TASK BRIEF: Exact duplicates of the lines from the top of the data through the line containing "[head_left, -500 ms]" are needed, with every picture left out.
COLLECTED DATA Start Marker
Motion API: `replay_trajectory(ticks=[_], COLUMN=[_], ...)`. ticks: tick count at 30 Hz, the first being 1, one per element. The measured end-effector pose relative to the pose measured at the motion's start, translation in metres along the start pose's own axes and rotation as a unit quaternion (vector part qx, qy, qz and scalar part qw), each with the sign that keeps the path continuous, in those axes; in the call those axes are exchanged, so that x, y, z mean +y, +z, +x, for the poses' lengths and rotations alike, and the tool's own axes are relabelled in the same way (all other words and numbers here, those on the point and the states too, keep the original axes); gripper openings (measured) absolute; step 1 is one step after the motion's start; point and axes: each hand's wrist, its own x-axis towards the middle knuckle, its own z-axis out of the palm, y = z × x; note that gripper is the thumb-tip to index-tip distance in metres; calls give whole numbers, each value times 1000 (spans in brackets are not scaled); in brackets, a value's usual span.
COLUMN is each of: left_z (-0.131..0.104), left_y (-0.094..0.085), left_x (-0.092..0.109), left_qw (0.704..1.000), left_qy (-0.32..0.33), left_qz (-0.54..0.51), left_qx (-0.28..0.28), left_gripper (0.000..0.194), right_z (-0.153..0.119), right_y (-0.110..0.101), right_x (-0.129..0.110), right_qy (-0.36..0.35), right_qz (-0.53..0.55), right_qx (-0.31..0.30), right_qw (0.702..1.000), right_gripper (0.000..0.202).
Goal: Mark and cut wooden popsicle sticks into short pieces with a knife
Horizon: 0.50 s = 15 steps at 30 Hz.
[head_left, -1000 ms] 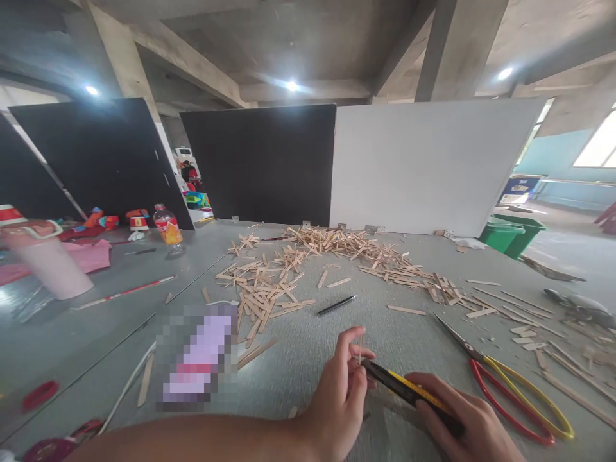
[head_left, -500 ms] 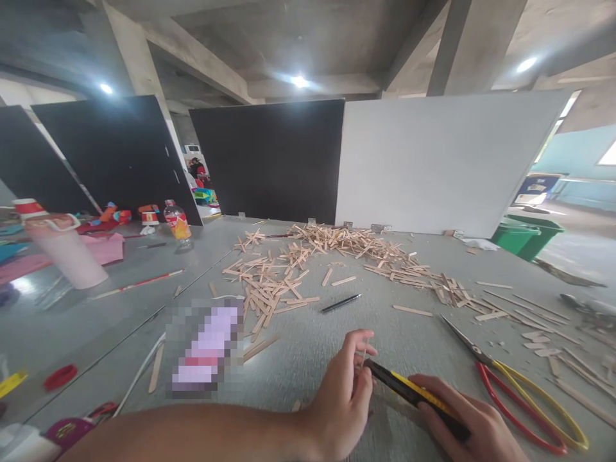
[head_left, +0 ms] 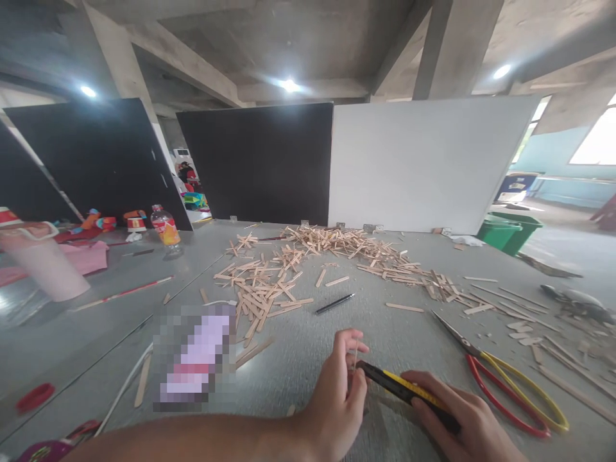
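Low in the middle of the head view, my left hand (head_left: pixel 337 398) is closed, pinching a thin wooden stick (head_left: pixel 356 353) that stands nearly upright between its fingers. My right hand (head_left: pixel 464 410) grips a yellow and black utility knife (head_left: pixel 393 384) from the right. The knife's front end is at the left fingertips, close beside the stick; whether the blade touches the wood I cannot tell. To the right of my right hand lie scissors (head_left: pixel 486 355) with one red and one yellow handle. A black pen (head_left: pixel 335 303) rests on the table beyond my hands.
Loose wooden sticks (head_left: pixel 260 298) are heaped across the grey table (head_left: pixel 192 276), with more along the right. A blurred-out purple object (head_left: pixel 199 350) lies left of my hands. Farther left stand a drink bottle (head_left: pixel 166 230) and a pink tumbler (head_left: pixel 51 263). Black and white panels (head_left: pixel 409 167) rise behind.
The view has turned slightly right, so the table things appear farther left. Both hands keep their hold on the stick and the utility knife, with little visible movement between them.
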Motion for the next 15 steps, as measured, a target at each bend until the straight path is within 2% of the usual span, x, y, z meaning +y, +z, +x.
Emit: replay_trajectory(ticks=[15], left_z=[-1], left_y=[-1], left_x=[-2], left_qw=[1000], left_qy=[5], left_qz=[-9], left_qx=[3], left_gripper=[39], right_z=[0], right_y=[-5], right_x=[-6], right_qy=[12], right_qz=[-7], right_qx=[-6], right_qw=[1000], right_gripper=[28])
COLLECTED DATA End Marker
TASK ANSWER:
Motion API: `replay_trajectory(ticks=[_], COLUMN=[_], ...)`. ticks: tick count at 30 Hz, the first being 1, one per element. The measured end-effector pose relative to the pose measured at the motion's start, translation in metres along the start pose's own axes and rotation as a unit quaternion (vector part qx, qy, qz and scalar part qw), each with the sign that keeps the path continuous, in those axes; in the call those axes are exchanged, so that x, y, z mean +y, +z, +x, for the poses' lengths and rotations alike, and the tool's own axes are relabelled in the same way (all other words and numbers here, those on the point and the states too, keep the original axes); gripper openings (measured) absolute; step 1 is one step after the motion's start; point and axes: each hand's wrist, its own x-axis towards the middle knuckle, its own z-axis out of the palm, y = z × x; note that gripper is the thumb-tip to index-tip distance in metres; calls give whole numbers, each value times 1000 (spans in brackets are not scaled); in brackets, a value's usual span.
COLUMN is each of: left_z (-0.131..0.104), left_y (-0.094..0.085), left_x (-0.092..0.109), left_qw (0.704..1.000), left_qy (-0.32..0.33), left_qz (-0.54..0.51), left_qx (-0.28..0.28), left_gripper (0.000..0.194), right_z (-0.153..0.119), right_y (-0.110..0.101), right_x (-0.129..0.110), right_qy (-0.36..0.35), right_qz (-0.53..0.55), right_qx (-0.31..0.30), right_qw (0.702..1.000), right_gripper (0.000..0.202).
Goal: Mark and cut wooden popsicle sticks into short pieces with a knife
Horizon: 0.50 s = 15 steps at 30 Hz.
[head_left, -1000 ms] 
[head_left, -500 ms] 

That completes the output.